== Description of the task ==
Write out each line of the entries exactly, starting at the first and finishing with the line that contains "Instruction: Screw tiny".

Collected data
================
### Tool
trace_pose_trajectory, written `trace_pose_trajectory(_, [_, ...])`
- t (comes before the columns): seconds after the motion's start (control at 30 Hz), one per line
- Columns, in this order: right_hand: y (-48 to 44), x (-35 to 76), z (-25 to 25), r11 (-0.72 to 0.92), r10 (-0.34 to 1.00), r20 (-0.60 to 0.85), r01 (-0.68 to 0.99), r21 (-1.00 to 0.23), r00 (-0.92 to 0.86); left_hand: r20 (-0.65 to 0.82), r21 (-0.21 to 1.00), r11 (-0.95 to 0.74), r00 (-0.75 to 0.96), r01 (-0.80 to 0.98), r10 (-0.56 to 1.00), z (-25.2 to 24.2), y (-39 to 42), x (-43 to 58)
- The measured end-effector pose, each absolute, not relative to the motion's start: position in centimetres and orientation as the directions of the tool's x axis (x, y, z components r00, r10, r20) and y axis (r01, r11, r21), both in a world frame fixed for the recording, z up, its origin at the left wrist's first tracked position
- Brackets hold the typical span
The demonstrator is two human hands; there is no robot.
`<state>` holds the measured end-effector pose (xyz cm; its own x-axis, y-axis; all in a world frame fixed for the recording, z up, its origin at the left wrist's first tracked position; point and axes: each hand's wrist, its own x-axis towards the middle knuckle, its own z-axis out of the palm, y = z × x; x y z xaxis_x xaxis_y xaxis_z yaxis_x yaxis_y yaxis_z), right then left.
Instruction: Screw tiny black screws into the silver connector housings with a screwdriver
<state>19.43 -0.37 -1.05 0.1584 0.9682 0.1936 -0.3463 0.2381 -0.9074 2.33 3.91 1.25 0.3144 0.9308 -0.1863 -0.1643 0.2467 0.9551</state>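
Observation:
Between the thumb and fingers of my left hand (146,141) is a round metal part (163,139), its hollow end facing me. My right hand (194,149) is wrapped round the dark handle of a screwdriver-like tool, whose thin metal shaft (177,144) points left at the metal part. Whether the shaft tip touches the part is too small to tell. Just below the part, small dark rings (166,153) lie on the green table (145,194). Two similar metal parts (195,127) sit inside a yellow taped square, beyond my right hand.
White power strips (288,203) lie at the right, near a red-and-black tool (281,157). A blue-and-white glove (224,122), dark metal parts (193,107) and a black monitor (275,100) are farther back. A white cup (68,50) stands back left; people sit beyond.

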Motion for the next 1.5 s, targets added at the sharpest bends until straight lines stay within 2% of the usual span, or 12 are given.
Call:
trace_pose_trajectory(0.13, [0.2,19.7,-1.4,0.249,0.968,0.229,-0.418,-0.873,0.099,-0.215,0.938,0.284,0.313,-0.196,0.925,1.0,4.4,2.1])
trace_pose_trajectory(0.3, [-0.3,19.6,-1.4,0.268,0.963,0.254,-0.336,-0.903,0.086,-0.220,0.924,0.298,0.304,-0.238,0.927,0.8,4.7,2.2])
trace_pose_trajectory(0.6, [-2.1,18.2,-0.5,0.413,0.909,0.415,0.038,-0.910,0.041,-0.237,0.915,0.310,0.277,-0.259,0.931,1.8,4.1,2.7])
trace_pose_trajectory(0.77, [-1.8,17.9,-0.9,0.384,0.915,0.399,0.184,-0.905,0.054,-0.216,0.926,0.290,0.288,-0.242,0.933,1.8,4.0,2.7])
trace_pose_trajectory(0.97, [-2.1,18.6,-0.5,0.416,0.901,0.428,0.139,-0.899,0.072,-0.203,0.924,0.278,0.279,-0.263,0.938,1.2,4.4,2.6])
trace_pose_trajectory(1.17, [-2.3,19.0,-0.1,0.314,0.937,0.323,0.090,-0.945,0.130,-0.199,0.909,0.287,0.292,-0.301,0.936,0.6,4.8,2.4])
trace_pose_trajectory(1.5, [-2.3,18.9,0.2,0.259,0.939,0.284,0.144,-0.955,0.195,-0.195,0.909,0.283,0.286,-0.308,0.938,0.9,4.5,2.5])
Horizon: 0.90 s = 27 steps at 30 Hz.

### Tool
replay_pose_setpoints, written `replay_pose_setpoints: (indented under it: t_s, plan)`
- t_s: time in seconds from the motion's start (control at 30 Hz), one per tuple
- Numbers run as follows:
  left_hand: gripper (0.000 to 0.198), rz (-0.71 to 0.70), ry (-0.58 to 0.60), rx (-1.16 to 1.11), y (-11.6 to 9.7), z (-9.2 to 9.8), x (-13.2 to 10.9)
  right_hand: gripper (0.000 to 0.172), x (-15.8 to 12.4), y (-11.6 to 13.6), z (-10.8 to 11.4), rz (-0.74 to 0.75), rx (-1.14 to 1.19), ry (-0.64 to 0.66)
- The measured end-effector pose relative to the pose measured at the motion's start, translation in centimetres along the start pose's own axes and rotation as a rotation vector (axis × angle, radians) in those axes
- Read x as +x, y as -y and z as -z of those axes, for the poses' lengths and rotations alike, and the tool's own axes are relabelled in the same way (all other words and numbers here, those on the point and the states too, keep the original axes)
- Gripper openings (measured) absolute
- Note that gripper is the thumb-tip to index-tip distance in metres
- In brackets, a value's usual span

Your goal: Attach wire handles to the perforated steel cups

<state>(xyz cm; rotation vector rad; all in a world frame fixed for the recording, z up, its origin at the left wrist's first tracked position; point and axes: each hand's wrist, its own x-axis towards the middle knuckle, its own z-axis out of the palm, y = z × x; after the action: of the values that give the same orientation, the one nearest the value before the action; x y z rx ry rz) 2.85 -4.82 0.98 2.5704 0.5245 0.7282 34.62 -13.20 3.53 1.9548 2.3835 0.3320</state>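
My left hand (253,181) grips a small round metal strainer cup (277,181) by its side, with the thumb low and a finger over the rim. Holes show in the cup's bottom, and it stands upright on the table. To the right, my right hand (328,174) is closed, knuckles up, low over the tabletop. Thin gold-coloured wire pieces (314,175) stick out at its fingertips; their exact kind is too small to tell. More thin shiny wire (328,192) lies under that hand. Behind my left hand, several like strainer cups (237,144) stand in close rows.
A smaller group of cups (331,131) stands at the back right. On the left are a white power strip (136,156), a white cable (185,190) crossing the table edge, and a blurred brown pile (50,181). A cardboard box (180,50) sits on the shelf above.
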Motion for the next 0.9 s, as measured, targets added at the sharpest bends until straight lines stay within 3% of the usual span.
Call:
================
== Written answer ==
### Tool
trace_pose_trajectory, written `trace_pose_trajectory(_, [_, ...])`
- t (comes before the columns): seconds after the motion's start (control at 30 Hz), one per line
- Columns, in this order: right_hand: y (-48 to 44), x (-35 to 76), z (-25 to 25), r11 (-0.72 to 0.92), r10 (-0.34 to 1.00), r20 (-0.60 to 0.85), r01 (-0.68 to 0.99), r21 (-1.00 to 0.23), r00 (-0.92 to 0.86); left_hand: r20 (-0.65 to 0.82), r21 (-0.21 to 1.00), r11 (-0.95 to 0.74), r00 (-0.75 to 0.96), r01 (-0.80 to 0.98), r10 (-0.56 to 1.00), z (-25.2 to 24.2), y (-39 to 42), x (-43 to 58)
- The measured end-effector pose, each absolute, not relative to the motion's start: position in centimetres and orientation as the directions of the tool's x axis (x, y, z components r00, r10, r20) and y axis (r01, r11, r21), both in a world frame fixed for the recording, z up, its origin at the left wrist's first tracked position
- Brackets hold the typical span
The demonstrator is two human hands; there is no robot.
`<state>` holds the measured end-effector pose (xyz cm; its own x-axis, y-axis; all in a world frame fixed for the recording, z up, its origin at the left wrist's first tracked position; point and axes: each hand's wrist, its own x-axis towards the middle knuckle, its own z-axis out of the palm, y = z × x; x y z xaxis_x xaxis_y xaxis_z yaxis_x yaxis_y yaxis_z), right then left.
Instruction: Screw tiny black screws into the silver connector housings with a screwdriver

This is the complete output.